All are effectively zero-yield and should be held for capital appreciation rather than income.
07Is SPCB or XTIA better for a retirement portfolio?
For long-horizon retirement investors, XTI Aerospace, Inc.
(XTIA) is the stronger choice — it scores higher on the combination of lower volatility, dividend reliability, and long-term compounding (low volatility (β 1. 07)). Both have compounded well over 10 years (XTIA: -100. 0%, SPCB: -98. 5%), confirming both are viable long-term holds — but the lower-volatility option typically results in less emotional selling during corrections. Retirement portfolios generally favour predictability over maximum returns.

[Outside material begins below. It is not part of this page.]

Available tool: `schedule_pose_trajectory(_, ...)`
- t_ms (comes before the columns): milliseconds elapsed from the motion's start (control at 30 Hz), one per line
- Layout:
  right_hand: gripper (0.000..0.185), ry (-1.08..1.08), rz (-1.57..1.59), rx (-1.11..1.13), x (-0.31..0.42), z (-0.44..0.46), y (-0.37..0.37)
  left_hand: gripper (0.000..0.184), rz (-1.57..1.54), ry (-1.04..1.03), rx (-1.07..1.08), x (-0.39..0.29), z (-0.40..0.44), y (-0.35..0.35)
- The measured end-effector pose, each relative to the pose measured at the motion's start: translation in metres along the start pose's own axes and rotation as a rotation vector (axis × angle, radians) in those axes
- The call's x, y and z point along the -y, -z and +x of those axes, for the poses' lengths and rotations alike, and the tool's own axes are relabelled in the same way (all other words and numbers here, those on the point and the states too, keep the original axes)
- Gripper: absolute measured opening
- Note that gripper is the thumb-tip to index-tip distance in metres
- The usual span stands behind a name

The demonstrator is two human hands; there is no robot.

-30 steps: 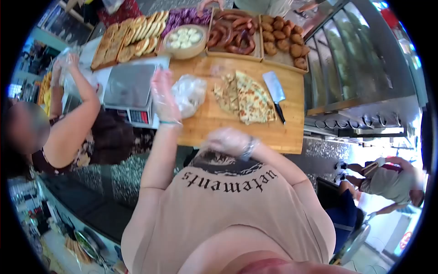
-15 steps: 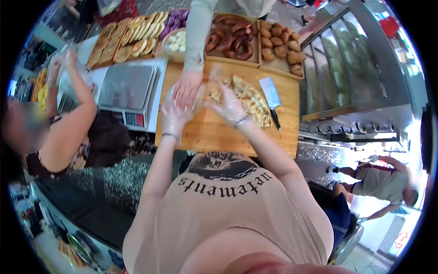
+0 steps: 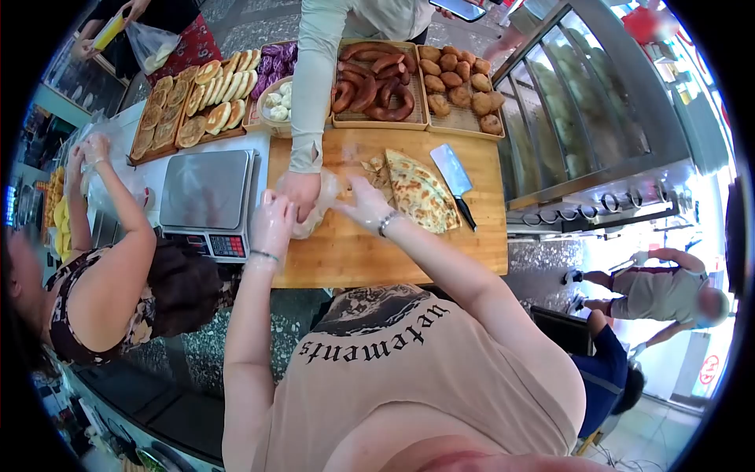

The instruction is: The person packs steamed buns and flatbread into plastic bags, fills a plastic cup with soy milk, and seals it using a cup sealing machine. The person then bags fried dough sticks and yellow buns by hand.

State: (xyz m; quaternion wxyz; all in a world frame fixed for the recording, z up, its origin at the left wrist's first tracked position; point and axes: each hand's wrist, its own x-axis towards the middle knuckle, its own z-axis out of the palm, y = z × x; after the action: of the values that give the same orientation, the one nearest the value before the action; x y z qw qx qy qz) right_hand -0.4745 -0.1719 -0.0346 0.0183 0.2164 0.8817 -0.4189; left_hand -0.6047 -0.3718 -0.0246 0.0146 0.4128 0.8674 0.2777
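1. Stands at a wooden worktop [image 3: 338, 253], beside a metal scale [image 3: 204, 190] at left, facing trays of sausages [image 3: 377, 82] and brown balls [image 3: 458, 88] along the far side, with a steel cabinet [image 3: 661, 175] at right.
2. Extends the left arm forward, with the gloved left hand [image 3: 274, 220] raised at the left side of a clear plastic bag [image 3: 321, 211]. Draws the fingertips of this grip close together, near the bag; shows too little to say whether pinching the film.
3. Slants the right arm inward across the worktop, with the gloved right hand [image 3: 368, 206] at the right edge of the bag. Parts thumb and fingers in this grip, fairly wide.
4. Meets between the two a bare reaching hand [image 3: 300, 193] in a pale sleeve [image 3: 314, 102], from across the worktop, bent down at the bag.
5. Has the cut pieces [image 3: 379, 175] and a large flatbread wedge [image 3: 421, 189] just beyond the right hand, then a cleaver [image 3: 451, 167] farther right.
6. Compared with half a second ago, sets the left hand more to the side of the reaching hand, instead of under its fingertips; brings the right hand off the cut pieces, over to the bag.
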Motion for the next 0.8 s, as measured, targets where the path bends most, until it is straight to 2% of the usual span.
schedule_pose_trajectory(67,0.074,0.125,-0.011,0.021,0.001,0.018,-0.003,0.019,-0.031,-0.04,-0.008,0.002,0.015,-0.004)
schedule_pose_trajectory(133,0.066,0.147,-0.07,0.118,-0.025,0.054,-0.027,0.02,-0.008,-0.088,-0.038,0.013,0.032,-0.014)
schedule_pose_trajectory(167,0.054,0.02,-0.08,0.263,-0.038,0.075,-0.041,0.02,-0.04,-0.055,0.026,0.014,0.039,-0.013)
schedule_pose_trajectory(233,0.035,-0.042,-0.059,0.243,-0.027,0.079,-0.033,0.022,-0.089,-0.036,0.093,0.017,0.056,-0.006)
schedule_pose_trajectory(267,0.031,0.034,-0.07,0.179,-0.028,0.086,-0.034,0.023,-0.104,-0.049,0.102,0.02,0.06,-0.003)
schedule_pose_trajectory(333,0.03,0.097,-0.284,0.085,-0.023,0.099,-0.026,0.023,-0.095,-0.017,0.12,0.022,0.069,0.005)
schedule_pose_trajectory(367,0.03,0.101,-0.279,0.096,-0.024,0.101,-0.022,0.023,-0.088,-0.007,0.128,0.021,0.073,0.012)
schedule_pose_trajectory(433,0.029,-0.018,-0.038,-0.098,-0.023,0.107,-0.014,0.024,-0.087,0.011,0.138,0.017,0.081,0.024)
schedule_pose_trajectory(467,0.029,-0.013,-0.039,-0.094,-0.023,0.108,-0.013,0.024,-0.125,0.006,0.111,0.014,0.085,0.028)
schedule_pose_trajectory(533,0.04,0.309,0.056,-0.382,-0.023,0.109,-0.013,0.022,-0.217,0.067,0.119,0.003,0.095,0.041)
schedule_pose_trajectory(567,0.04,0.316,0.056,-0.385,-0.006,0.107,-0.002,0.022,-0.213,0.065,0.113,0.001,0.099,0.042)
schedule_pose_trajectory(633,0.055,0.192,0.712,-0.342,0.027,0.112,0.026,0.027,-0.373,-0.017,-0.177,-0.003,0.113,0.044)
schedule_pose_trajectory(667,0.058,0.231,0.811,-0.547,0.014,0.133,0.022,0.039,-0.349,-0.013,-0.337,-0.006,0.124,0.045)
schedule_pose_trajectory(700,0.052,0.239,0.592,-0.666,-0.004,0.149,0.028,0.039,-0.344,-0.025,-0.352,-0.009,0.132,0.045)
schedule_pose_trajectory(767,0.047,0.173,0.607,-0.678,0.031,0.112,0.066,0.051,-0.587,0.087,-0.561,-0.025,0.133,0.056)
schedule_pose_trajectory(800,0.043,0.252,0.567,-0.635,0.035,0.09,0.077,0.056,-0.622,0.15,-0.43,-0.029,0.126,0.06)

Consult a financial advisor before making allocation decisions.
08What are the main differences between SPCB and XTIA?
Both stocks operate in the Industrials sector, making this a peer-level intra-sector comparison — the same macro tailwinds and headwinds will affect both.
In terms of investment character: SPCB is a small-cap deep-value stock; XTIA is a small-cap quality compounder stock. These fundamental differences mean investors should not choose between them on a single metric — the "better stock" depends entirely on which of these characteristics aligns with your investment strategy.